The MODBUS-TCP access mechanism for this is documented by Victron here:
And the MODBUS-TCP register map from the CCGX platform is available by clicking here and then clicking on "MODBUS-TCP Register List”:
While we are happy to help, please note that the MODBUS-TCP interface noted above is not provided by, or supported by, Redflow; Redflow simply supplies the batteries.
The actual EMS is the standard Victron product, operating exactly as if it was using any other type of ’Smart’ (BMS-interfaced) battery.
More specific information on the battery array performance can be obtained from the Redflow Master BMS via MODBUS-TCP or JSON queries.
If you wish to directly query the BMS in this manner, there is a full list of MODBUS-TCP and JSON query URLs provided on every Redflow BMS - just log in to your BMS and go to this page for the full access information:
Tools->Field Access Information
However please note that the core battery status information obtained in this way is identical to that rendered by the Venus/CCGX unit.
The CCGX is the only source of holistic data on the overall energy system performance - including performance and usage data beyond the batteries - and hence it is the preferable primary information source to be used by any higher level Building Management System where Victron Energy components are used to build the EMS.
MODBUS Battery Limitations : Further Detail
The following are the reasons why more than 12 batteries per BMS requires special installation considerations.
The primary limitation is electrical.

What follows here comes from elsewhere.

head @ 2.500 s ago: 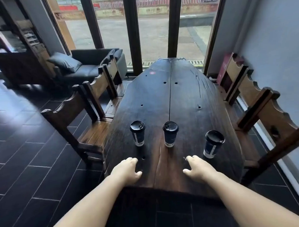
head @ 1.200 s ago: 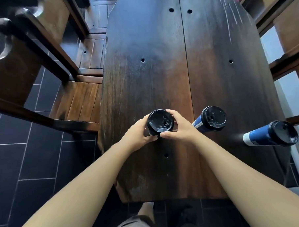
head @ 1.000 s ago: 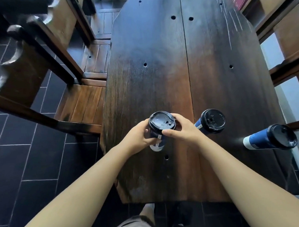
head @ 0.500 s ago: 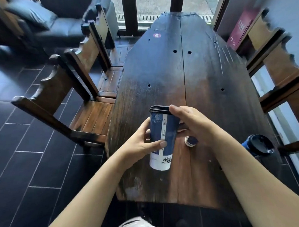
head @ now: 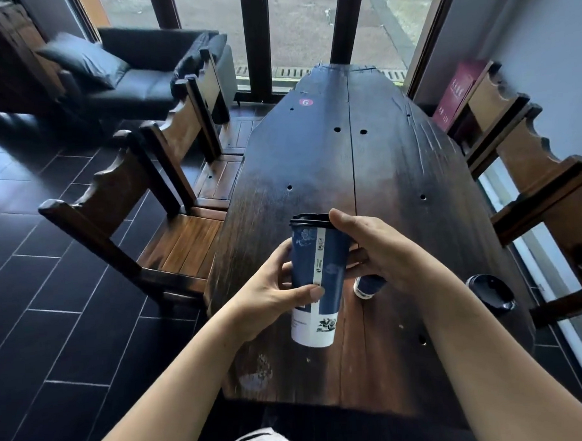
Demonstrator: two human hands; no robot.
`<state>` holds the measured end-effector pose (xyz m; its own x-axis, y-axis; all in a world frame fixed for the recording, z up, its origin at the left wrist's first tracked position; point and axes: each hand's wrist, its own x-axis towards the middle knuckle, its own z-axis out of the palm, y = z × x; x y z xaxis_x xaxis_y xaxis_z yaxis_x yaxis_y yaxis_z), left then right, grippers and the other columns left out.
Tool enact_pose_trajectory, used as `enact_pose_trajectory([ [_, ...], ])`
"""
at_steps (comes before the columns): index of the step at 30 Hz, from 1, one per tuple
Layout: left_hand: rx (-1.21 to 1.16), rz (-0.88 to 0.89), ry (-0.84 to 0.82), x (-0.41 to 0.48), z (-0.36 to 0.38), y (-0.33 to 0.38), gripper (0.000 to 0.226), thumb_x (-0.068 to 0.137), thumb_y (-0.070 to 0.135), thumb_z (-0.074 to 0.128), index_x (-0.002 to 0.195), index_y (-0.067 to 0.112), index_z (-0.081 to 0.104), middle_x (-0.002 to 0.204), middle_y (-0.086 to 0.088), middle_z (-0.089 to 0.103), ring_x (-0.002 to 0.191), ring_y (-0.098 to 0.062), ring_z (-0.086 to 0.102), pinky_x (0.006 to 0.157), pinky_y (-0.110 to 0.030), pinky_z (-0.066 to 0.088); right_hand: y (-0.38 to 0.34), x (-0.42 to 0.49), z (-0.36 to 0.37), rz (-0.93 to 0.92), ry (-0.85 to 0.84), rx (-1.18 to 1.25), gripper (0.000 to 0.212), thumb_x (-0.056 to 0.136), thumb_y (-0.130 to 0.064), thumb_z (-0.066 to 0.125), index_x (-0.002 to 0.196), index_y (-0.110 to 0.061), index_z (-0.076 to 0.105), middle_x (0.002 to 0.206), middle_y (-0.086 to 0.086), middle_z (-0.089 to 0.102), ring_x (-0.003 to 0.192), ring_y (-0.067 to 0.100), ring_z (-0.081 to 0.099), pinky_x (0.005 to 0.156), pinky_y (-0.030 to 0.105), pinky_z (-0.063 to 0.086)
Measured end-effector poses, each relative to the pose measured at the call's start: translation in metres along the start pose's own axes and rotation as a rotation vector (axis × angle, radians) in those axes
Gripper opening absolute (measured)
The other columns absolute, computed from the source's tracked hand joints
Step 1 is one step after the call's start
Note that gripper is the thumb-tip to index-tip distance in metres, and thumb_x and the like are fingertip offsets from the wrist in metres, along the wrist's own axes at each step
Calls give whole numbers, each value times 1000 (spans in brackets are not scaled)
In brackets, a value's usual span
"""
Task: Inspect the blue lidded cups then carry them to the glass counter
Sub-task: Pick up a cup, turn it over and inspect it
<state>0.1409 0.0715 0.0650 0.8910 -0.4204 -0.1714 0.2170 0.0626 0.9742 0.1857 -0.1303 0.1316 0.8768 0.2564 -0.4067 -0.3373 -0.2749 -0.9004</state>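
Note:
A tall blue paper cup with a black lid point(head: 318, 272) is lifted upright above the near end of the dark wooden table point(head: 347, 171). My left hand point(head: 273, 294) grips its lower side, thumb across the front. My right hand point(head: 381, 253) holds its upper right side near the lid. A second blue cup point(head: 367, 285) stands on the table, mostly hidden behind my right hand. A third lidded cup point(head: 491, 295) stands near the table's right edge.
Two wooden chairs point(head: 155, 206) line the table's left side and carved chairs point(head: 541, 182) its right. A black sofa with cushions point(head: 136, 73) sits at the back left by tall windows. A red box point(head: 454, 93) leans at the right wall. Dark tiled floor spreads left.
Both hands took the leftmost cup off the table and raised it upright toward me. My view tilted up from the tabletop to the room.

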Motion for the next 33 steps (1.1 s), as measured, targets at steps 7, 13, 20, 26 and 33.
enact_pose_trajectory([
  [7,10,-28,21,5,-7,-5,84,74,21,82,147,34,41,124,-8,72,112,-27,72,88,-40,60,5,10,2,-24,-19,3,64,89,-61,63,119,-5,63,115,21,74,101,35,75,92,53,61],
  [13,136,-70,78,25,-22,-33,80,79,12,83,144,38,44,129,-6,69,116,-27,70,101,-56,54,34,29,9,-36,26,98,51,83,-40,73,121,-8,63,120,17,73,115,31,70,99,49,57],
  [20,251,-148,198,56,-40,-99,83,72,18,89,138,48,49,118,-6,71,99,-23,76,91,-54,60,95,71,20,9,26,81,73,66,-49,81,128,-17,59,127,9,71,121,25,67,107,52,51],
  [26,317,-176,254,79,-55,-139,84,74,11,89,132,56,49,121,1,69,103,-13,73,92,-50,61,134,103,23,-5,4,-8,83,63,-50,81,137,-22,55,131,-2,68,123,14,64,105,35,52],
  [33,377,-179,218,93,-71,-161,84,75,17,89,137,53,46,124,9,68,111,-16,70,94,-51,60,164,127,24,-7,6,-97,73,72,-42,79,137,-24,52,131,-8,66,125,8,60,107,32,49],
])
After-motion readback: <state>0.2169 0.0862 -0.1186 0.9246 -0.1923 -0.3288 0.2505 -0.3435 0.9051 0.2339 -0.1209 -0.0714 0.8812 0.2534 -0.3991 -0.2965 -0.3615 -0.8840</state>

The noise suppression hardware on each ZBM2 draws enough power that the maximum un-assisted MODBUS signal chain length is 12 ZBM2 batteries.
For systems that require more than 12 batteries per slave an RS485 repeater or hub is required. This is simply to boost signal strength on the MODBUS daisy-chain.
The brand or type of the RS485 repeater is non-critical, and it is sufficient to obtain and run a simple repeater (one 'in' and one 'out' port) somewhere in the middle of the end-to-end chain of MODBUS cabling to the battery string.
In large systems, however, it can be inconvenient to locate and power a simple repeater located 'in amongst the batteries'. Rather, it can be far more convenient to use a multiport RS485 hub located beside the BMS cabinet and to run multiple shorter strings from that location out to the batteries in a 'star' pattern instead.
This approach is used in the example system pictured above, and for reference the RS485 hub unit in this installation is a "UT-5204" - as per the photographs below.
These units were simply purchased (new) via eBay and run on the same 24V DC power as the other control system components. They are passive devices, requiring no configuration, that work independently of RS485 signal protocol or baud rate.
The next limitation (16 batteries per BMS) even with an RS485 signal strength boost, is a limitation derived from the rate at which the BMS can retrieve data from all connected batteries while still being sufficiently responsive to the upstream energy management system. It is not an absolute limit, but response speed to changes in battery status would become very slow above this size.
The BMS collects a lot of data from each battery each time that it polls for information, and the current MODBUS speed to the batteries is relatively low (19,200 baud).
One master can easily handle many slaves, because the communication concerned is via ethernet between the BMS units. A BMS cluster with up to 60 parallel ZBM2's can be built today with ease in this way (e.g. 5 slaves x 12 batteries or 4 slaves x 15 batteries).
A total of 60 connected ZBM2 batteries on a single DC bus is approaching the pragmatic/practical limit for a single overall system. At this size, the required DC bus to handle peak DC current, the size of fusing required, and and the practical maximum size of the associated Victon Energy Quattro cluster are all approaching their reasonable limits.